Tuesday, June 06, 2017

Compelling case for the RBI to cut its policy rate

I argue in the Hindu today that the case for a rate cut is quite compelling. It's not just that CPI inflation is below the RBI target of 4%. The strengthening rupee and strong capital inflows address a concern RBI would have had even a few months ago: lowering the gap between Indian and dollar yields would cause an exodus of funds and destabilise the rupee. We don't have to worry that much about the Fed stance at the moment.

A rate cut will not just boost growth, it will help the bottom lines of banks and that of corporates- it would help address the "twin balance" sheet problem. The problem, as I see it, is that the RBI committed itself to a 4 per cent inflation target when the government gave it a flexible band of 4 plus or minus 2 per cent. Now, that's called being overzealous.

By the way, Surjit  Bhalla flays the MPC today for getting its inflation forecasts hopelessly wrong:

At its first demonetisation meeting on December 7, the MPC concluded that demonetisation was temporary and so, it should look through its effects on dampening inflation and growth. It expected inflation and GDP growth to hustle up in a “V-shaped” pattern. The reality — GDP growth has been flat at 7 per cent, inflation has followed just the first half of the V. The MPC’s post-demonetisation short-term three-month forward forecast for March 2017 was 5 per cent with an upside bias. Actual March 2017 CPI inflation — a low 3.5 per cent! Actual April CPI inflation — 3 per cent. I have searched far and wide but not found any central bank, or even an amateur economist, with such a large forecast error for a three-month projection. These forecast errors are liable to get worse.

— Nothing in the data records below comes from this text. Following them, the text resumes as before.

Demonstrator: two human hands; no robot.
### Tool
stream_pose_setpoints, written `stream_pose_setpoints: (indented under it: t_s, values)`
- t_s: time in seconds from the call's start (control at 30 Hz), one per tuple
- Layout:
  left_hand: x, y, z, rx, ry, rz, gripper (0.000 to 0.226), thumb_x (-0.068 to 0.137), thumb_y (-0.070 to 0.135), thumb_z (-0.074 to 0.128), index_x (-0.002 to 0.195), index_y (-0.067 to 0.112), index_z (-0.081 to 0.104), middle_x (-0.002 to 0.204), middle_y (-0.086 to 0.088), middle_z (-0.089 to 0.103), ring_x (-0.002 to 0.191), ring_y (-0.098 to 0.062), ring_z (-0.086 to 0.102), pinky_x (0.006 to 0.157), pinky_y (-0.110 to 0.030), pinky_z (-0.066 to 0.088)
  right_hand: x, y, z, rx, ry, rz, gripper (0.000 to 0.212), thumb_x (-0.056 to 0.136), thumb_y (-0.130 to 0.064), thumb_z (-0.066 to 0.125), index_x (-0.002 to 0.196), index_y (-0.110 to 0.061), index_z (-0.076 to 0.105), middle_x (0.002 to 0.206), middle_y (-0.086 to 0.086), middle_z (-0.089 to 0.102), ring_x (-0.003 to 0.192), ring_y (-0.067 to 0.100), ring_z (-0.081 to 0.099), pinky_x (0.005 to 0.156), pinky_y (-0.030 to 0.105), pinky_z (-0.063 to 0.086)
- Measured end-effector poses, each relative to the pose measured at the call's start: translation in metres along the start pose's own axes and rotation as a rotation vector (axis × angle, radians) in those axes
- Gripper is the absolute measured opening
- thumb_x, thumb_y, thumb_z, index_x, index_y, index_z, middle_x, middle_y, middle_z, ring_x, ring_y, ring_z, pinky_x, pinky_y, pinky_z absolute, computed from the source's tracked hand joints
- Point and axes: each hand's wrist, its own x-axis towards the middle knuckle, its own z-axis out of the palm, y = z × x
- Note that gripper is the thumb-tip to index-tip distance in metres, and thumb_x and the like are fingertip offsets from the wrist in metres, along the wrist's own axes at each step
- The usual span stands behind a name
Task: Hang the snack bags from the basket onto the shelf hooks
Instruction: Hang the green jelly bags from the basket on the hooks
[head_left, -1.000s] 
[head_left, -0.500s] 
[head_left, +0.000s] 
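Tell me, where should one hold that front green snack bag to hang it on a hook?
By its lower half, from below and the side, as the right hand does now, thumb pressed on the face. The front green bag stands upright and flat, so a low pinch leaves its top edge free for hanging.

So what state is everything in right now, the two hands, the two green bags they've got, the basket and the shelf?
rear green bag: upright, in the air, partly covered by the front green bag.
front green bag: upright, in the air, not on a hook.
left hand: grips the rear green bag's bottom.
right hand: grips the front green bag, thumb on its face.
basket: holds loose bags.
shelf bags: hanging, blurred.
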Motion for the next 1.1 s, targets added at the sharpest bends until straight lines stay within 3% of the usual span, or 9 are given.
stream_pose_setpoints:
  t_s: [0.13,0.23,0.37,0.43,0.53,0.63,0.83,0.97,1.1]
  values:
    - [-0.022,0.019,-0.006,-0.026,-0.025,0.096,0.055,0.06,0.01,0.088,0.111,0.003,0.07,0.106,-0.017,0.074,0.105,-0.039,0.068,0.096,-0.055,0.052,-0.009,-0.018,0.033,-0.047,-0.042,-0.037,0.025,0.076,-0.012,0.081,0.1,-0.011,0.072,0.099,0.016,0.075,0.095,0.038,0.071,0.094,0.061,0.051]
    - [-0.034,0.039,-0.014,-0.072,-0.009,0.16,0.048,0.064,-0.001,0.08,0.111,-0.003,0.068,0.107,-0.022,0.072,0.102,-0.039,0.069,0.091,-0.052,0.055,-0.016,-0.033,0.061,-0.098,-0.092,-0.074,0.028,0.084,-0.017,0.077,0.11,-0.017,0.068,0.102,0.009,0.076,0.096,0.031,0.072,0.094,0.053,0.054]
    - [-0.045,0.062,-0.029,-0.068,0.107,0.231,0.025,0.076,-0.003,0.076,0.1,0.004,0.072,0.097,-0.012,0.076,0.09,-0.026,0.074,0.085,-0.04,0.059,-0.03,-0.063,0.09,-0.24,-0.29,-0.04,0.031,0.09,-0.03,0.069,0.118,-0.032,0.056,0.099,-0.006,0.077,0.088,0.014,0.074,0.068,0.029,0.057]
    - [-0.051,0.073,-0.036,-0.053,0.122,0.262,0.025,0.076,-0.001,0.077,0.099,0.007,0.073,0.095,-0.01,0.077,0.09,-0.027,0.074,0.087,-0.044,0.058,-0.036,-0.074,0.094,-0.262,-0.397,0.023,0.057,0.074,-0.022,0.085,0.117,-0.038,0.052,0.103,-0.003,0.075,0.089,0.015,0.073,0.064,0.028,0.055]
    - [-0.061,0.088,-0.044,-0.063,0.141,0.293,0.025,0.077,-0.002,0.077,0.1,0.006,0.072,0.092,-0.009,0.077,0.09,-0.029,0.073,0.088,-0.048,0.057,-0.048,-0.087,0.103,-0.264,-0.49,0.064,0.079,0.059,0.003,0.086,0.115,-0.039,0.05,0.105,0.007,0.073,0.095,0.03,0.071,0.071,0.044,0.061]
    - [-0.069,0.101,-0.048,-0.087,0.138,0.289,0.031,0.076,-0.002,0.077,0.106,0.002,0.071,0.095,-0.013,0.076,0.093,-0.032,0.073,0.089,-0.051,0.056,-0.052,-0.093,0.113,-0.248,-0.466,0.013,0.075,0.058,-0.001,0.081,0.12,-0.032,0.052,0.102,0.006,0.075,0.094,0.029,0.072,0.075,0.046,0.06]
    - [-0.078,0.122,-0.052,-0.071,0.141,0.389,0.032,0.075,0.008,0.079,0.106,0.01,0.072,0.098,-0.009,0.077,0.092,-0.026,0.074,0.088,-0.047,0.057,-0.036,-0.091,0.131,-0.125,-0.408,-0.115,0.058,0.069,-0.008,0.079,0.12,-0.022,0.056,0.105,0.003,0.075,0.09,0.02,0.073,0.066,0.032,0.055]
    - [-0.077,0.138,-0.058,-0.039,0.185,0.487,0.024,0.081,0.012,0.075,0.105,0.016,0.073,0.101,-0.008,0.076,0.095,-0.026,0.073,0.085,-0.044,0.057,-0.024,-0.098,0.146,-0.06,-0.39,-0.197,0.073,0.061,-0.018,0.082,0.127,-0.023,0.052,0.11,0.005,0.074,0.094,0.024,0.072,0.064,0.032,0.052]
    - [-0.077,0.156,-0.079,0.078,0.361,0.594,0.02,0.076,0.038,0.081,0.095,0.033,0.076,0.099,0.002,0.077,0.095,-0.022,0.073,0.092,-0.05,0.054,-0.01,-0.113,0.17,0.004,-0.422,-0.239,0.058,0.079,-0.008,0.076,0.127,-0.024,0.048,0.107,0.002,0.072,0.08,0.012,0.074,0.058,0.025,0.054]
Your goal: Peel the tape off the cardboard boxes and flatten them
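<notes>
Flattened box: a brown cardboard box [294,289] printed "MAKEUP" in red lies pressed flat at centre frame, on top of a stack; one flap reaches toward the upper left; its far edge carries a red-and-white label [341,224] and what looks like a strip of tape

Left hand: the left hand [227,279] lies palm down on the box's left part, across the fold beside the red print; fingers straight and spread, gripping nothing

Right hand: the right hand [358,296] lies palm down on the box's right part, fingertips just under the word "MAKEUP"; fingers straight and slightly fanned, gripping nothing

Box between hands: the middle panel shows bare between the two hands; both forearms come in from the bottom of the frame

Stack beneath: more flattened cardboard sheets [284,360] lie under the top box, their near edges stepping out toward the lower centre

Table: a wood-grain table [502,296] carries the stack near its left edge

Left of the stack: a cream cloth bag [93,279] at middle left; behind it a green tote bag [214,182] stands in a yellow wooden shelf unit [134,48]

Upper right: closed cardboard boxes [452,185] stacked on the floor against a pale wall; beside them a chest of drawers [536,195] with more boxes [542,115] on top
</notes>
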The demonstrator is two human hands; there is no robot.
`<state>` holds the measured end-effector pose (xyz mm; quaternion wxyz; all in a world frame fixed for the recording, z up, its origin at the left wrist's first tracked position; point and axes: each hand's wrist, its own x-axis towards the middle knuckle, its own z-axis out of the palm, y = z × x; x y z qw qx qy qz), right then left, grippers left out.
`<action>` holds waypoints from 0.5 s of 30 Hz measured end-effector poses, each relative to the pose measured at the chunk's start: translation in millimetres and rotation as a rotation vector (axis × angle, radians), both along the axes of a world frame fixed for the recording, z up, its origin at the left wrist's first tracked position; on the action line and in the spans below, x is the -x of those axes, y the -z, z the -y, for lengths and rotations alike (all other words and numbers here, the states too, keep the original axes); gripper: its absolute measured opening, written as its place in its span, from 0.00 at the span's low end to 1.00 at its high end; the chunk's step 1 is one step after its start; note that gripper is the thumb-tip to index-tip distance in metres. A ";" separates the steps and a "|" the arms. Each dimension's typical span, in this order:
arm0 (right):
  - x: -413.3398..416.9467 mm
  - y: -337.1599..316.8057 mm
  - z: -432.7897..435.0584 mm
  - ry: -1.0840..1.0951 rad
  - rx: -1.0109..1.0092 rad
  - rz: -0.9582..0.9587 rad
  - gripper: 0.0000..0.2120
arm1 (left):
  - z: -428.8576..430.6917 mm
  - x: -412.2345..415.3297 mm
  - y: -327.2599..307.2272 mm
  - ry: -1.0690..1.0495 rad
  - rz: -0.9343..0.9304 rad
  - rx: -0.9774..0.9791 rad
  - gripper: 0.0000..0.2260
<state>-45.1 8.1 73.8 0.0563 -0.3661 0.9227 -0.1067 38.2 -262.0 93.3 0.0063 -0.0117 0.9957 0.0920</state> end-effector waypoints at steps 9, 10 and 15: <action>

He also points out that the RBI has moved deftly from targeting headline inflation to what he calls a "false" measure of inflation:
First, the MPC broadly hinted that it was going against its own mandate of targeting headline inflation and was now considering targeting core inflation. But most brazenly, it chose to emphasise false core inflation as its target, that is, core inflation including petrol. No central bank in the world targets false core; it seems the RBI felt it was appropriate to do so because oil prices were hovering round $55/barrel and domestic petrol prices were inflating at 18 per cent per annum. So false core was sticky at 5 per cent, as the MPC “rightly” concluded. However, no sooner had the MPC penned this excuse that oil prices (internationally and domestically) began to fall. And, along with it, false core inflation. The April CPI data, released just days after the MPC excuses on April 7, now showed even false core hovering around 4.4 per cent, having declined from 5 per cent a month earlier.
True core inflation — CPI minus food minus energy minus petrol — meanwhile continued its downward trend, 5.3 per cent in April 2016; April 2017, it registered 4.2 per cent.

That's a pretty strong indictment. It's necessary to require the MPC to publish its forecasting record- forecast inflation versus actual - every time it meets. There is a fundamental problem with the MPC mandate: the MPC has to explain if inflation exceeds six per cent but not if inflation falls below 4 per cent (unless it dips below 2 per cent which is a remote possibility). Put differently, the MPC is accountable for inflation but not for growth. There has to be a way to address this issue. A good starting point is to publish the MPC's forecasting record.